Research Project IDEA-PRIO-UR
Improving diagnostics for rare genetic diseases via adaptive variant Prioritization on heterogeneous clinical data
Runtime:
Project coordination:
Scientific staff:
Student staff:
Cooperaton partner:
Source of funding:
01.08.2020 bis 30.06.2023
Dr. Ben Liesfeld • Prof. Dr. Adelinde M. Uhrmacher
M.Sc. Andreas Ruscheinski • M.Sc. Tom Meyer
Anna Lena Reimler
Limbus Medical Technologies GmbH
Europäischer Fonds für regionale Entwicklung der Europäischen Union
Abstract
The goal of the project is to develop a self-adaptive system that uses medical and clinical data from various sources to incrementally improve the assessment of genetic variants.

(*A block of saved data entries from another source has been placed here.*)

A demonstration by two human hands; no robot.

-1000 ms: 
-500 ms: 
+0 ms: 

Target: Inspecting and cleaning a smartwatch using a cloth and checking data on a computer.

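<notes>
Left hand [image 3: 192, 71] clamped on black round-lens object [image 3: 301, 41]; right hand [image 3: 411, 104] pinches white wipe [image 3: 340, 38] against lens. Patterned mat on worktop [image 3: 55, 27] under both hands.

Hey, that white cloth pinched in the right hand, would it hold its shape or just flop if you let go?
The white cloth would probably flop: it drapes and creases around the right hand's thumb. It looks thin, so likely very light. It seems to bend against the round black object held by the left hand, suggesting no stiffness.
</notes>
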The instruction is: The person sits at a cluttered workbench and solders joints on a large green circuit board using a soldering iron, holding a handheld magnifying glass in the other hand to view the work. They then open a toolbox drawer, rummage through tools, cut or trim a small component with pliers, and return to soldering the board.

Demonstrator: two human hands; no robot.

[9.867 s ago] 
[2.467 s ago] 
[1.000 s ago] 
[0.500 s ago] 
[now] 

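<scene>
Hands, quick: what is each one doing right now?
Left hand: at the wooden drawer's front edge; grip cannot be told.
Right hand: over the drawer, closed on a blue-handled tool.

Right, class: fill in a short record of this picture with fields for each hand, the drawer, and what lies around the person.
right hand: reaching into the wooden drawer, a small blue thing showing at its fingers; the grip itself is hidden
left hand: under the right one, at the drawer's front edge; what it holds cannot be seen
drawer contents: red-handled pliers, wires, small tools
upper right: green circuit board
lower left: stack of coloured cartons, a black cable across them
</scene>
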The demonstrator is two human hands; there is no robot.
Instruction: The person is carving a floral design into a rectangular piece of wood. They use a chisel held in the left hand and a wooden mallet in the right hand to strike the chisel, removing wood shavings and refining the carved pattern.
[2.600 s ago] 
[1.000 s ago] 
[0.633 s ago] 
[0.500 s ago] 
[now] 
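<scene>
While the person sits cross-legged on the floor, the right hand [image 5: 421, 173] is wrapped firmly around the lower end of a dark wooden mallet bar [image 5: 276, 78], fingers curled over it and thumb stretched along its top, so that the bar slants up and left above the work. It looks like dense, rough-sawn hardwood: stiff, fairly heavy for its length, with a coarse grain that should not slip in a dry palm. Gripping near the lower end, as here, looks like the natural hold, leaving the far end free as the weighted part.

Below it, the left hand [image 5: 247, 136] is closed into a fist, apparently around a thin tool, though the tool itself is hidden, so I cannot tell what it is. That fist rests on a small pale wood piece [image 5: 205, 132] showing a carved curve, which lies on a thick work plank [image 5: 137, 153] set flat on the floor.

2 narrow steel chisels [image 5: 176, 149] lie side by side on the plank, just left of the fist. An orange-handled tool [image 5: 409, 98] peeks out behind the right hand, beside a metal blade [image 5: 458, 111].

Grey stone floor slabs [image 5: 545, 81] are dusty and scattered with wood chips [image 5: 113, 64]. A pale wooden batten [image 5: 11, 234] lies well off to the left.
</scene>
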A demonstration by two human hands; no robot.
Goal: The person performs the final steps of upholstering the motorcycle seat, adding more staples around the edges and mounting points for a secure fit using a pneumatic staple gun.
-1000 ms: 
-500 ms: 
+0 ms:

It is generally expected that next-generation sequencing technology (NGS) will lead to more precise, faster, cheaper and overall more efficient and universal diagnostic methods for rare diseases. An essential step in the diagnosis of these diseases is the evaluation of genetic variants. This involves identifying the few variants that are relevant for medical diagnosis from the large number of genetic variants found. To support this process, variant prioritization methods are used. They use curated gene-phenotype or gene-disease associations to evaluate the relevance of the variants. However, these methods have significant limitations with respect to the explainability of the prioritization resuls and the use of additional data sources. Therefore, this project aims to develop a self-adaptive system that uses different medical and clinical data to incrementally improve the evaluation of gene variants. For this purpose, approaches from the area of the explainability of machine learning processes, workflows and provenance are evaluated, combined and, if necessary, adapted. In addition, methods from the field of modeling and simulation are used to develop and evaluate the system.